Personal view on Psychoanalysis

Melanie Lynskey

     I am somewhat skeptical about psychoanalysis. While I do agree with a lot of it, I'm not much of a fan of Freud's ideas and theories. I think psychoanalysts should outgrow (and many have!) this early and outdated part of its history. I'll explain why.
     Psychoanalytic interpretations of dreams (or any behaviour, really) are, in my opinion, extremely subjective. Sure, there is a set of rules and techniques to be followed, but overall, the psychoanalyst pretty much attributes his own feelings and personal experiences with the observed phenomenon on his interpretations of other people's behaviours. Because of this, it feels as if he doesn't care whatever motives and intentions a person could have had; the only plausible reason is the one that he believes in. Truth be told, one could actually give dozens of different and logical explanations to a specific behaviour, which aren't necessarily wrong unless proven to be  so. 
     It also ignores, almost completely, what the studied individual think or say about his own behaviour. If a child tells you she's afraid of witches, maybe it isn't because the "witch" is a symbol for the mother figure (or anything of that nature) but because she watched or listened to an horror story in the past — not only that, but witches are supposed to be scary!
Another example is about the tendency they have to fixate and exaggerate on simple, often meaningless behaviour. A boy once tells you that he doesn't like bananas. Now, a freudian interpretation of this would be: the banana represents a penis. Eating a banana makes it disappear; therefore, the boy is afraid of losing his penis, of castration. And it's almost impossible to invalidate this interpretation by itself, because to do so you'd need to refute the basic premise which this logic is based upon, the Oedipus Complex. It doesn't matter weather the child finds the taste, texture or appearance of a banana unpleasant or if it's associated with a previous bad experience in the past, only one kind of explanation is admissible! However, if this child didn't like apples instead 
 or any other kind of fruit that doesn't resemble the format of a penis — there wouldn't be much of an analysis to give.
     It's important to note that i'm not saying that psychoanalysis interpretation of behaviours as a whole aren't acceptable, but that analysts should consider (and, if that's the case, rule out) other possible explanations first instead of following the freudian method like a bible.
     Most of the time, psychoanalysts come off to me as a bit arrogant and pretentious. They seem to have an explanation for every behaviour and psychic phenomena. Everything is reduced to sex, sexuality, the Oedipus Complex.
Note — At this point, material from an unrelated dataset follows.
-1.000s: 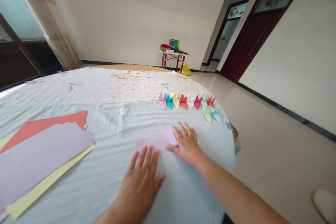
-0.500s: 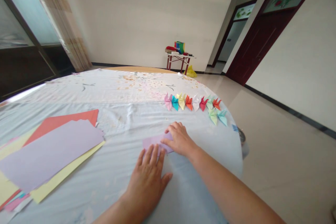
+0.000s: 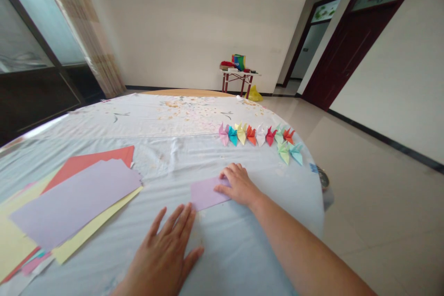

By reducing behaviour to very few issues, it gets incredibly easy to explain all of it. But the beauty of science is that it doesn't have an answer for everything, it's that it doesn't assume to be any closer to a definite explanation, and that's what I love about it. Even scientific schools, however, have gotten ahead of themselves and fell into the same hole many psychoanalysts have. Behaviorists, for instance, have tried to explain everything in terms of stimuli and response, of cause and effect. 
     Finally, I guess I have made my point. I have been getting very aggressive towards arrogance recently and I think people ought to find it unacceptable. To finalize, I'll leave you with a famous saying: "Wise is they who know the limits of their own ignorance".